I’m sure there are other items people consider; proximity to at least one household member’s job, preference for suburban shopping, you get the picture. Maybe the order of importance shuffles around. But the gist is there, and I think whether many admit it or not, safety is more at the front of peoples’ minds than they may even be willing to admit. So that’s what I’ll be tackling today (though the links in the list provide some food for thought).

As discussed in the blog post, safety is obviously much more than crime. Crime is important, and definitely baked into the collective consciousness in how Americans view cities, but it’s not the only factor. It’s really surprising that we suffer this huge blind spot in risk assessment. Despite years of improvement in fatality rate for both per mile driven and per person in the United States:

US Motor Vehicle Death Rates On the Decline… driving is still the leading cause of injury deaths for many age groups:

CDC Leading Causes of Injury Deaths by Age Group

Source: CDC

Maybe we ignore it because we all think we’re above-average drivers.
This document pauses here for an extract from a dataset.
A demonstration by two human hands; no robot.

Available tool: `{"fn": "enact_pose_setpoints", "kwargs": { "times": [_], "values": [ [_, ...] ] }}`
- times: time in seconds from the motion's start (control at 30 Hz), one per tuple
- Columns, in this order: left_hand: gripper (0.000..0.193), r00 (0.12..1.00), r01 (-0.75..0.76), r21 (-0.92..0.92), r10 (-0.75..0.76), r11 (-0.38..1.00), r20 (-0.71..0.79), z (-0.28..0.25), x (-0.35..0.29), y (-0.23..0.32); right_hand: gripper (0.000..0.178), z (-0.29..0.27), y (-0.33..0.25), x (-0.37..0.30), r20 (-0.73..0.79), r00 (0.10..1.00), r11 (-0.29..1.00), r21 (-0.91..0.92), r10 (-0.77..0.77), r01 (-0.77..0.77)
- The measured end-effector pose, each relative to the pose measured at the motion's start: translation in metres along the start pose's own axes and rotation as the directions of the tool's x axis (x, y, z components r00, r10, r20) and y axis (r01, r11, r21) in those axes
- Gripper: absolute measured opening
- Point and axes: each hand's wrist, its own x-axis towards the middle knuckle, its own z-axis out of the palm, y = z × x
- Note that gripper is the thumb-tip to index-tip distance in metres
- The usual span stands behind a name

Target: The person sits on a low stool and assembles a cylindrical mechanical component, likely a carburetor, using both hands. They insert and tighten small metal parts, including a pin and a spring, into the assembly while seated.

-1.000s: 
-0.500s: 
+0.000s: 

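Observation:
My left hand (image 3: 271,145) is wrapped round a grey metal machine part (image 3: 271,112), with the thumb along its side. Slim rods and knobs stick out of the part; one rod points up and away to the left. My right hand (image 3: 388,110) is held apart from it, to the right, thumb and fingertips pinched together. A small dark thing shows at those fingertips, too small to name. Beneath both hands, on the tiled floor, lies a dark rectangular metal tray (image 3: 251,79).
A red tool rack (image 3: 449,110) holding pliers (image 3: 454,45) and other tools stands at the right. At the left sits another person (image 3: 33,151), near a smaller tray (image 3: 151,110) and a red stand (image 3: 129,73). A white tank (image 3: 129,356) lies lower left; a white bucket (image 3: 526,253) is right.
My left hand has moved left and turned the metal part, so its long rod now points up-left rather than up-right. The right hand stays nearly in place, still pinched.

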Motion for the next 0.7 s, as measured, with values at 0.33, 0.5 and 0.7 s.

Maybe we just really like the utility of driving climate controlled vehicles. It’s easy to get caught up in the many benefits of cars and only consider the direct costs associated with owning/operating them (which is definitely less than the $10,000/year value touted in many urbanist blog posts, at least for most households in this country).
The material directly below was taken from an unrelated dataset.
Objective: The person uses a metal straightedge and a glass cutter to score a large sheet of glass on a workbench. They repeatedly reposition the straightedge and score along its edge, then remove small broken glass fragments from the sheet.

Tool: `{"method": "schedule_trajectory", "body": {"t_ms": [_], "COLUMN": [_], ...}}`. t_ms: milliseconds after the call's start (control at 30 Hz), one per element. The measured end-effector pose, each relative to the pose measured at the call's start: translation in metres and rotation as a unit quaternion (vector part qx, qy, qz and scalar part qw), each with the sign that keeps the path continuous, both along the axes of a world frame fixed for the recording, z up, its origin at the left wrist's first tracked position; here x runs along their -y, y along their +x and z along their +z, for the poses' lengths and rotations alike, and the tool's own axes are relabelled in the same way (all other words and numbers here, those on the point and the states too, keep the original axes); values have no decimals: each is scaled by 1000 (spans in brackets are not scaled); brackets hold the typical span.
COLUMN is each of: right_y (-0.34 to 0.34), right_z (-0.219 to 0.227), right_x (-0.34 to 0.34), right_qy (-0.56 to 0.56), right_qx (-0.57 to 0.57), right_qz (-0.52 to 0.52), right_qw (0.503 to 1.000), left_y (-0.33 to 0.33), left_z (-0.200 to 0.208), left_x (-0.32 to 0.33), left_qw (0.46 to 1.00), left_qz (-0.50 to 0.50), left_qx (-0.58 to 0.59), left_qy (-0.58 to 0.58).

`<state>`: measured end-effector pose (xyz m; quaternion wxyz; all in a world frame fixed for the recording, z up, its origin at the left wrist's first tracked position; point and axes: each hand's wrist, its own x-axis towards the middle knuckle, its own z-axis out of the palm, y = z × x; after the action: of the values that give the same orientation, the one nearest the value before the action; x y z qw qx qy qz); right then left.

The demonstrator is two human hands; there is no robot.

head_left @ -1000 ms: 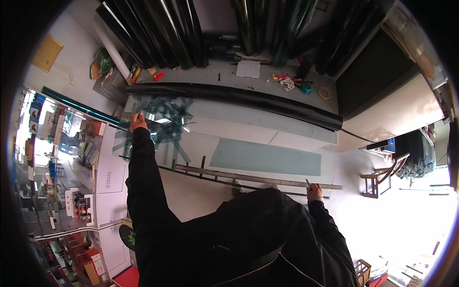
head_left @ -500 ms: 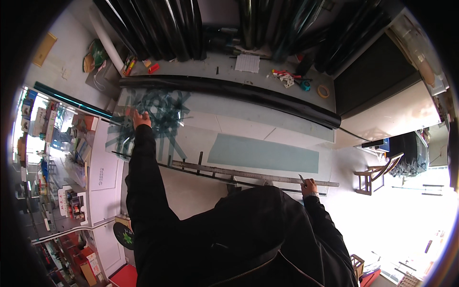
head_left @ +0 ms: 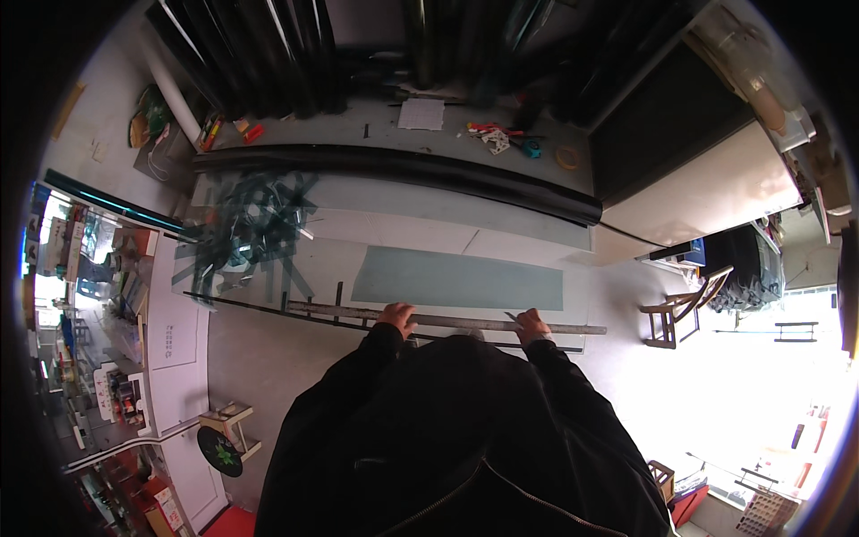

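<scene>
A long metal ruler (head_left: 456, 322) lies along the near edge of the table. My left hand (head_left: 394, 318) is closed on it left of its middle, with the fingers over the far side. My right hand (head_left: 535, 326) is closed on a utility knife, close to the ruler's right part; only the knife's thin blade (head_left: 512, 316) shows clearly. Just beyond the ruler a bluish-green sheet of film (head_left: 461, 277) lies flat. At the table's left end, cut film strips (head_left: 259, 219) form a tangled heap.
A long black film roll (head_left: 403, 174) lies across the table behind the sheet. Farther back are a white paper (head_left: 420, 114), a tape ring (head_left: 567, 157) and small tools. Dark rolls stand along the back. A wooden chair (head_left: 662, 313) is at right, a stool (head_left: 228, 434) at lower left.
My left hand has come from the strip heap back to the ruler and taken hold of it. My right hand still has the knife. The whole view has shifted somewhat.
</scene>
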<state>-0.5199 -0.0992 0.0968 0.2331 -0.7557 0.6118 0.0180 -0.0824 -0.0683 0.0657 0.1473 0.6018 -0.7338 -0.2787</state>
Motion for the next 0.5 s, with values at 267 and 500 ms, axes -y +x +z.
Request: {"method": "schedule_trajectory", "body": {"t_ms": [267,500], "right_y": [6,4], "right_z": [-9,5], "right_x": [16,11], "right_qy": [86,76], "right_qx": [-68,-77], "right_qz": [41,99], "right_qw": [993,989], "left_y": [-13,-21], "left_z": [13,12], "left_x": [-4,-2], "left_qw": [986,983], "left_qz": [-15,28], "left_qx": [123,158], "left_qy": [110,87]}}
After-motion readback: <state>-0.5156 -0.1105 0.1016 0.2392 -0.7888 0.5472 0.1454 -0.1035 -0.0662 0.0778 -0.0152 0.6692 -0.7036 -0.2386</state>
But again, the fact remains that the US is woefully behind other first-world countries when it comes to road safety, for drivers and non-drivers alike. Furthermore, those very countries are outpacing us in the drops in deaths. Some may point out that Minnesota is actually pretty safe for drivers, and I agree, but we’re still deadlier than most of those European countries.

Regardless, blogs usually go as far as that. Cite some national-level numbers and comparative death rates, call it a day. It’s not a stance that will win many over; it’s too easy to wave away blanket-statements saying they “aren’t true for *my* city or neighborhood.”
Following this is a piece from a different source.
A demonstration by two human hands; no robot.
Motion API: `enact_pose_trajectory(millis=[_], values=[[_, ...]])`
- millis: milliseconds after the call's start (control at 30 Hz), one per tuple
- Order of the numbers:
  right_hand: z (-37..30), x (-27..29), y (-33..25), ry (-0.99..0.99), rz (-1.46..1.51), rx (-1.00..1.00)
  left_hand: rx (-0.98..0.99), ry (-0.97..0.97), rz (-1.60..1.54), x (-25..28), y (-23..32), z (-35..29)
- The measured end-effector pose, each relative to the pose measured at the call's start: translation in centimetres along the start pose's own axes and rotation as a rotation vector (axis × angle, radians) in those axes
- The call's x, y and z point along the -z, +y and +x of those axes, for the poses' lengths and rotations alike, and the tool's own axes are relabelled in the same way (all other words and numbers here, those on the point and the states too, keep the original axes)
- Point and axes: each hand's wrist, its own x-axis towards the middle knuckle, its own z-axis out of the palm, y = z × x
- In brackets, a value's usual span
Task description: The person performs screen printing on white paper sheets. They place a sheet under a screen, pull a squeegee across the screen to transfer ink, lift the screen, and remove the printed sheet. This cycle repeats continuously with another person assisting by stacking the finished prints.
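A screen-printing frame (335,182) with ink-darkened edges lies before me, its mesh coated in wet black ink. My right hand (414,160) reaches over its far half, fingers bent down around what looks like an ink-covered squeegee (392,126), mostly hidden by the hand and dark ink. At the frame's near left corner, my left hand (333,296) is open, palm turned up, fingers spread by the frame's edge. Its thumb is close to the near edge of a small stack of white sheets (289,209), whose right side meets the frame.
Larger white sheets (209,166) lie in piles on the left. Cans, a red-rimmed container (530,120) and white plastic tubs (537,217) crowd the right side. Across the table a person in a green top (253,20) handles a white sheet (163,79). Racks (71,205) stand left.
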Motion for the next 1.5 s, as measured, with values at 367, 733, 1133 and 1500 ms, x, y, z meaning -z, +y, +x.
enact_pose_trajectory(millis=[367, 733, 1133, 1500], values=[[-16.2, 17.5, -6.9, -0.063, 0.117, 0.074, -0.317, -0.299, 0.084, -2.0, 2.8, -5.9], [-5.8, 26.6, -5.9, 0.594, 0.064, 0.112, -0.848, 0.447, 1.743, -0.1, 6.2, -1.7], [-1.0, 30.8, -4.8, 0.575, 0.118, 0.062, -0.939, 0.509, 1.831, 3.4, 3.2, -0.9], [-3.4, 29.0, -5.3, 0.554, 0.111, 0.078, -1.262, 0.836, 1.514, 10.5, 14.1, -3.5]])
I’m going to unpack the data comparing some Minneapolis neighborhoods to suburbs to answer the question: Does living in a city and driving much less (or not at all), with all the crime that may come with it, outweigh the safety benefits of avoiding crime?

The Method

Minneapolis Crime Evaluation AreaAs I said earlier, there’s some heavy perception bias and willingness to ignore some data, on both sides. Living in a ‘safe’ suburb doesn’t mean you’ll never experience crime, and living in a city doesn’t exempt you from motor vehicle deaths or injury (or driving to the suburbs). Living in the suburbs doesn’t mean you’ll never ever visit the dangerous city and avoid that mugging – many work or party or catch sports or visit friends in the city from time to time.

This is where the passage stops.